I successi dell’Unione passano come successi degli Stati e gli insuccessi degli Stati trovano sempre un capro espiatorio nell’Ue. Ad ogni riunione dei capi di Stato o del Consiglio o dell’Eurogruppo si alza un gran polverone di dichiarazioni incrociate che nasconde il fatto che il re è nudo. Ai cittadini non si rivela il vero problema nascosto dal dito: la mancanza di strumenti per agire e per decidere in modo democratico sul piano europeo.Lo abbiamo visto per la gestione disumana dell’emergenza umanitaria messa in atto coi processi migratori, le istituzioni comunitarie provano a proporre soluzioni e gli Stati le ignorano. Vanno avanti com’era stato per la crisi economica, con procedure confuse, con misure straordinarie, con tasselli di accordi sovranazionali tra Stati che tagliano fuori la democrazia. Questo hanno fatto i governi degli ultimi anni.

Il problema è che l’ideologia nazionalista e il modus operandi intergovernativo dopo la crisi economica stanno ora «nazionalizzando» anche la narrazione delle istituzioni e del progetto europeo stesso. Invece di creare uno Stato post-nazionale, il pericolo concreto è di virare verso uno Stato-nazionale europeo. Da qui sarebbe lecito iniziare a domandarsi chi difende la narrazione alternativa all’egemonia culturale nazionalista sul piano nazionale/continentale/globale che ormai inizia a far breccia anche nei moderati nostrani come risposta alla pari ai vari Salvini, Le Pen, ecc.

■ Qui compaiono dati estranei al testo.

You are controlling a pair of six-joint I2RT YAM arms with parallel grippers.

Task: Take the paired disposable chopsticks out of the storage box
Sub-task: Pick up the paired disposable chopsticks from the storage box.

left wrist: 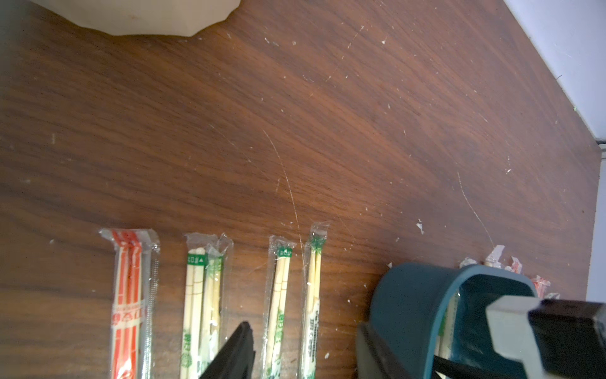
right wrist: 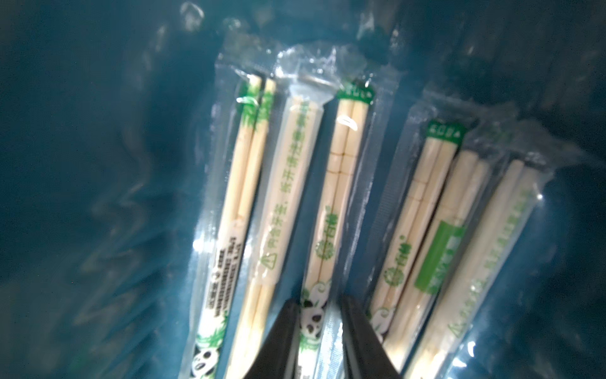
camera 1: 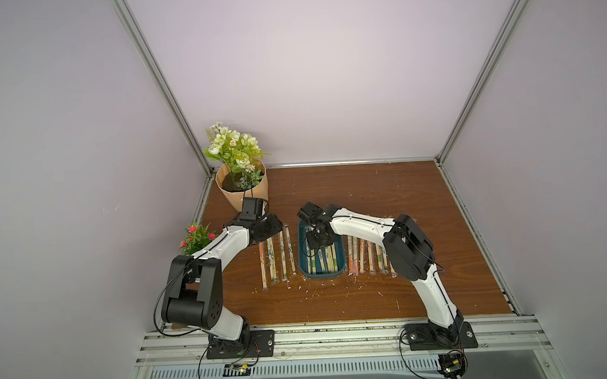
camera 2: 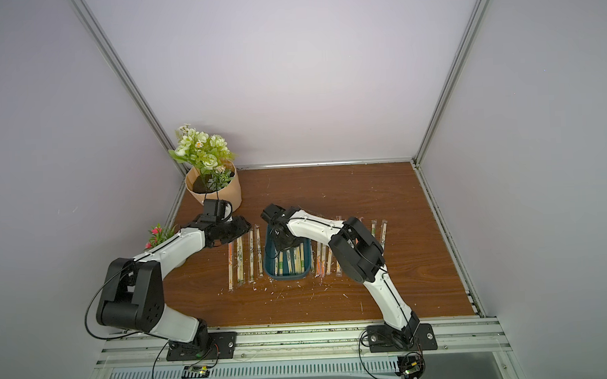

Praticamente invece di rivoluzionare il campo di gioco, si accetta spesso la loro partita, semplicemente elevando sul piano sovranazionale il livello dei valori che mettono in campo, cadendo nella trappola del nazionalismo europeo persino nella dialettica istituzionale. Invece di inventare, di mettere sul piatto nuove parole d’ordine, accettiamo la subalternità e reimpugniamo le loro, credendo di dargli un altro senso. Le parole purtroppo hanno un significato di per sé, anche prescindendo dal contesto d’uso comune, hanno un portato che definisce uno stigma.

Non dobbiamo avere paura di parlare di identità, di valori, di futuro, di comunità, ma dobbiamo trovare un nostro modo per immaginare tutto questo e trasformarlo in strategia politica.

Perché va bene vivere il breve periodo, è giusto lottare per uscire fuori dall’emergenza, ma spetta a tutti noi anche pensare e narrare il mondo che costruiremo dopo: come combattiamo questa egemonia culturale che minaccia di portarci a grandi passi verso una distopia orwelliana?